Anda di halaman 1dari 2

B.

PERAN PENTING PENYAKIT TIDAK MENULAR PADA KESEHATAN GLOBAL


Penyakit tidak menular (PTM) merupakan penyakit yang sangat besar pengaruhnya bagi
perkembangan dunia. Beberapa orang berpersepsi bahwa negara-negara berpenghasilan rendah
tidak memiliki beban terhadap penyakit tidak menular dan bahwa penyakit ini hanya masalah
bagi negara-negara makmur. Namun, beban penyakit tidak menular lebih besar dari beban
penyakit menular di negara-negara berpenghasilan rendah dan menengah serta di negara-negara
berpenghasilan tinggi. Hanya di sub-Sahara Afrika beban penyakit menular lebih tinggi dari
penyakit tidak menular. WHO memperkirakan bahwa beban penyakit tidak menular di subSahara Afrika akan hampir sama dengan beban penyakit menular pada tahun 2020, seperti
maternal, perinatal, dan gangguan gizi.
Penyakit tidak menular yang paling banyak terjadi di Negara berpenghasilan rendah dan
menengah adalah penyakit kardiovaskular, kanker, gangguan mental, gangguan muskuloskeletal,
diabetes, dan penyakit pernapasan kronis. Faktor risiko pada penyakit tidak menular biasanya
adalah gaya hidup dari masyarakat itu sendiri. Oleh sebab itu, hal yang dapat dilakukan untuk
pencegahan penyakit tidak menular ini adalah dengan melakukan diet, aktivitas fisik,
pembatasan penggunaan tembakau dan alkohol, dan berprilaku sehat.
Beberapa penyakit menular dapat dicegah dengan biaya yang relatif rendah, tetapi
penyakit ini akan membutuhkan banyak biaya untuk mengobatinya. Misalnya, untuk mengurangi
kemungkinan kanker paru-paru dengan membuat investasi yang sederhana di terapi berhenti
merokok dan dengan berhenti merokok. Sebaliknya, biaya mengobati kanker paru-paru melalui
obat-obatan dan operasi jauh lebih mahal.
Salah satu penyakit tidak menular adalah penyakit kardiovaskular. Penyakit jantung iskemik
merupakan penyakit penyebab 7 juta kematian pada tahun 2010 dan merupakan penyebab
spesifik kematian secara global untuk semua kelompok umur dan jenis kelamin. Stroke adalah
terkemuka kedua penyebab kematian global di antara semua kelompok usia dan jenis kelamin
pada tahun 2010 dengan sekitar 6 juta kematian. Penyakit jantung iskemik dan stroke merupakan
beban studi penyakit kardiovaskular (CVD), dimana hampir 25% dari semua kematian global
pada tahun 2010 disebabkan oleh penyakit tersebut.

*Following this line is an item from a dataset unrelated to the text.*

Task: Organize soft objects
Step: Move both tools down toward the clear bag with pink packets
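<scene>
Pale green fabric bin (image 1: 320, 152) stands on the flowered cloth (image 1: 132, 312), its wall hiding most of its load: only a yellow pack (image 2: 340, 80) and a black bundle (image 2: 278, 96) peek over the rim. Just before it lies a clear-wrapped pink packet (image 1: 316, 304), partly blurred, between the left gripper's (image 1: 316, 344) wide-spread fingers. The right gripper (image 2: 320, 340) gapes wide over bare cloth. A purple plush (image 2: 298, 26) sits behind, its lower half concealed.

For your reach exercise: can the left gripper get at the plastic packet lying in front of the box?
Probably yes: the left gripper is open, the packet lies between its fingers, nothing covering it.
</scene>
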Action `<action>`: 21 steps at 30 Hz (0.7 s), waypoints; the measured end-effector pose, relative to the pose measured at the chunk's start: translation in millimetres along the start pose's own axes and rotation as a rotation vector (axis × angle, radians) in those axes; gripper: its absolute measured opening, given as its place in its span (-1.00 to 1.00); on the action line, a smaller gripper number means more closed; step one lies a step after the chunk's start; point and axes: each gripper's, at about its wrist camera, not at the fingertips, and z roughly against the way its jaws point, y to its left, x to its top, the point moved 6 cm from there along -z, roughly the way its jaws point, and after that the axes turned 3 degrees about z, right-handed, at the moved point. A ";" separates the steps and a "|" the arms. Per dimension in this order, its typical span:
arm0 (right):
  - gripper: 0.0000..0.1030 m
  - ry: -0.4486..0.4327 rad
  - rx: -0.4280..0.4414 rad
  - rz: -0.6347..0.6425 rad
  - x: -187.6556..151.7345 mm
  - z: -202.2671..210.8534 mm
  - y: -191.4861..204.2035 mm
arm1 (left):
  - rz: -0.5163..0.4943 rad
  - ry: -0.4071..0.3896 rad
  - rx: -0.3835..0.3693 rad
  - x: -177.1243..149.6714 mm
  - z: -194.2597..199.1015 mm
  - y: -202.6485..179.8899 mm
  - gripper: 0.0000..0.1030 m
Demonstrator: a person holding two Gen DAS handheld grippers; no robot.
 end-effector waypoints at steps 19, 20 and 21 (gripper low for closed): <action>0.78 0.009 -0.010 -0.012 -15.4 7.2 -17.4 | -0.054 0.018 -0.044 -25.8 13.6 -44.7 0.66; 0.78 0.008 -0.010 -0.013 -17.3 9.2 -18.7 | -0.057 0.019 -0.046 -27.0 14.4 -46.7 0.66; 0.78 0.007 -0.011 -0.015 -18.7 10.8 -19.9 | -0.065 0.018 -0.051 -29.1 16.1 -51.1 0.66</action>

Pada Negara berpenghasilan rendah dan menengah, stroke adalah penyebab kematian terkemuka
di tahun 2010 dimana sekitar 10,5% kematian di antara semua kelompok usia dan jenis kelamin.
Penyakit jantung iskemik adalah penyebab utama kedua kematian di negara ini dimana 10%
kematian di antara semua kelompok usia dan jenis kelamin di tahun 2010.
Sedangkan pada Negara berpenghasilan tinggi seperti Uni Soviet, penyakit kardiovaskular
menjadi penyebab turunnya angka harapan hidup di Negara tersebut. Pada Negara Uni Soviet
penyakit jantung iskemik adalah penyebab utama DALY di antara semua kelompok usia dan
jenis kelamin pada tahun 2010, dan pada tahun 2010 stroke adalah penyebab ketiga DALY pada
semua kelompok usia dan jenis kelamin.